> Required action: Will you quote precisely the lines that run from the top of the material below to the line containing "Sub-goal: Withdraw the", both ends included?

> Data block:
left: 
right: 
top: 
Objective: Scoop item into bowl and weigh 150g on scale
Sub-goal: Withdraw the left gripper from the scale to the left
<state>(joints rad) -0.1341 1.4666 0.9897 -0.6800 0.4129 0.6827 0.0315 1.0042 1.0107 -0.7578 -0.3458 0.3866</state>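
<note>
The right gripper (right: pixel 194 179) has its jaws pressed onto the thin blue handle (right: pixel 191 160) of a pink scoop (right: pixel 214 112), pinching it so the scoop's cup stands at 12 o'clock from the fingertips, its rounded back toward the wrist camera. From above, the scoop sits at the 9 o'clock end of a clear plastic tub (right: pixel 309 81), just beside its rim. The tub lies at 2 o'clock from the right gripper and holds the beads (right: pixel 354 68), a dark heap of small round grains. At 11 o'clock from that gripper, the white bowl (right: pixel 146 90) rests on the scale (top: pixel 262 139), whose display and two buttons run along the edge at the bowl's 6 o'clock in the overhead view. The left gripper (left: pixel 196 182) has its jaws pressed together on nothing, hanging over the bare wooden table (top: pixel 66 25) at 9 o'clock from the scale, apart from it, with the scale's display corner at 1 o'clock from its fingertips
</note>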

> The completed task:
left: 
right: 
top: 
Objective: Scoop item into bowl and weigh 150g on scale
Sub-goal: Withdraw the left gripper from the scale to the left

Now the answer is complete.